[Source material — start]
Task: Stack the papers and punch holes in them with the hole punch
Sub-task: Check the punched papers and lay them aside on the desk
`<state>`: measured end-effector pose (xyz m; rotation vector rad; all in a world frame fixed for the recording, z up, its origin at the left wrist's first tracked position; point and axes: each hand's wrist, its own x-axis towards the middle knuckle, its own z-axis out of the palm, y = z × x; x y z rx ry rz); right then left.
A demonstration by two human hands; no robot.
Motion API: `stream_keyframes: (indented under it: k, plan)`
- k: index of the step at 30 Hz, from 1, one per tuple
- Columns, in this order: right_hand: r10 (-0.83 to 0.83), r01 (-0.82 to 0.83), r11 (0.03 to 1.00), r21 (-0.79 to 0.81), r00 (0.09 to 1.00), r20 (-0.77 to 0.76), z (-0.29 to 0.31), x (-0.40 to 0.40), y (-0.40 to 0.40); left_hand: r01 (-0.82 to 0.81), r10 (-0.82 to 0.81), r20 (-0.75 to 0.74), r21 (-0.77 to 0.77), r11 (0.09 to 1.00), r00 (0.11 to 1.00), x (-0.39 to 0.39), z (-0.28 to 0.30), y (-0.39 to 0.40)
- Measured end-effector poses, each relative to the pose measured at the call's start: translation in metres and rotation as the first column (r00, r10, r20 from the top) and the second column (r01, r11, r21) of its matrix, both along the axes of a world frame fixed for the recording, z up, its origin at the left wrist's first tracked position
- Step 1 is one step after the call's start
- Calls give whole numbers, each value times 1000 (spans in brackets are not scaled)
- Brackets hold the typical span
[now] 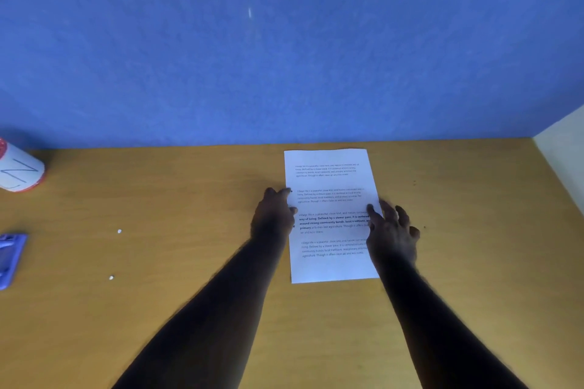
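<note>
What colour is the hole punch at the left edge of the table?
The hole punch is light purple-blue, seen in the head view, partly cut off by the frame.

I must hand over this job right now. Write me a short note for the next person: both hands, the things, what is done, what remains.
Left hand: open, fingertips at the left edge of the papers.
Right hand: open, fingers on the right edge.
Papers: lying flat as one squared pile on the wooden table, near the blue wall. How many sheets, I cannot tell.
Hole punch: far left on the table, partly out of frame, untouched.
Done: stacking looks finished; small dark marks at the left margin may be holes, too small to confirm.
Left: fetch the punch, check, punch.
</note>
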<state>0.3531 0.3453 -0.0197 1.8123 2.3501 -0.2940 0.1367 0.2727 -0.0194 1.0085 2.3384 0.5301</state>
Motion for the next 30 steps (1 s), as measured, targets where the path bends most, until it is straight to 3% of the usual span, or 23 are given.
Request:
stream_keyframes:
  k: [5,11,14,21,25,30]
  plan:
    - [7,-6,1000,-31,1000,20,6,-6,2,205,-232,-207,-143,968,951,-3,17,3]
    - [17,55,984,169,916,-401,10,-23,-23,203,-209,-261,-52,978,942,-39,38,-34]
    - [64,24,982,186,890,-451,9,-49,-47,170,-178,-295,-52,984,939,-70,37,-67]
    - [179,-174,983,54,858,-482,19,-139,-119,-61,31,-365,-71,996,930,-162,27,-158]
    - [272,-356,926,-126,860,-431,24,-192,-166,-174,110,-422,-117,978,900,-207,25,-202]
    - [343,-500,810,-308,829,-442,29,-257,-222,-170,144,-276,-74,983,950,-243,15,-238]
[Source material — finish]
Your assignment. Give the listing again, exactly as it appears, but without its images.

Result for this task.
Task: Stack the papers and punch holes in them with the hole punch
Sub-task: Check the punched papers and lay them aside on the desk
`<state>`: measured end-effector pose (xyz m; rotation vector rad; all in a world frame fixed for the recording, z up, its origin at the left wrist's first tracked position; point and axes: each hand's wrist, its own x-axis towards the middle knuckle, its own z-axis out of the palm, y = z × x; x y z rx ry rz); right then left.
A demonstration by two human hands; no robot.
Motion API: `stream_keyframes: (indented under it: k, plan)`
- k: index of the step at 30 Hz, from 1, one per tuple
- Columns, in this order: right_hand: r10 (-0.83 to 0.83), r01 (-0.82 to 0.83), r11 (0.03 to 1.00), r21 (-0.79 to 0.81), r00 (0.09 to 1.00), r20 (-0.77 to 0.76), z (-0.29 to 0.31), x (-0.40 to 0.40), y (-0.40 to 0.40); left_hand: r01 (-0.82 to 0.81), r10 (-0.82 to 0.81), r20 (-0.75 to 0.74), r21 (-0.77 to 0.77), r11 (0.09 to 1.00), r00 (0.11 to 1.00), x (-0.39 to 0.39), z (-0.28 to 0.30), y (-0.39 to 0.40)
- Measured end-effector poses, each relative to the pose measured at the call's start: translation in metres and rotation as the first column (r00, r10, r20 from the top) and the second column (r01, r11, r21) of its matrix, both along the axes of a world frame fixed for the recording, z up, its origin at the left wrist's first tracked position
- Step 1 is one step after the call's start
- Calls give whole numbers, each value times 1000 (spans in brackets are not scaled)
- Brackets hold the typical span
[now] 
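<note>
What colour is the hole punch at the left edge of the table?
The hole punch is light purple-blue, seen in the head view, partly cut off by the frame.

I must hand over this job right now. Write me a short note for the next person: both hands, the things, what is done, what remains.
Left hand: open, fingertips at the left edge of the papers.
Right hand: open, fingers on the right edge.
Papers: lying flat as one squared pile on the wooden table, near the blue wall. How many sheets, I cannot tell.
Hole punch: far left on the table, partly out of frame, untouched.
Done: stacking looks finished; small dark marks at the left margin may be holes, too small to confirm.
Left: fetch the punch, check, punch.
</note>
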<state>0.3531 0.3453 -0.0197 1.8123 2.3501 -0.2940 0.1367 0.2727 -0.0194 1.0085 2.3384 0.5301</state>
Motion for the next 30 steps (1 s), as measured, targets where the path bends most, until it is straight to 3% of the usual span, or 23 are given.
Request:
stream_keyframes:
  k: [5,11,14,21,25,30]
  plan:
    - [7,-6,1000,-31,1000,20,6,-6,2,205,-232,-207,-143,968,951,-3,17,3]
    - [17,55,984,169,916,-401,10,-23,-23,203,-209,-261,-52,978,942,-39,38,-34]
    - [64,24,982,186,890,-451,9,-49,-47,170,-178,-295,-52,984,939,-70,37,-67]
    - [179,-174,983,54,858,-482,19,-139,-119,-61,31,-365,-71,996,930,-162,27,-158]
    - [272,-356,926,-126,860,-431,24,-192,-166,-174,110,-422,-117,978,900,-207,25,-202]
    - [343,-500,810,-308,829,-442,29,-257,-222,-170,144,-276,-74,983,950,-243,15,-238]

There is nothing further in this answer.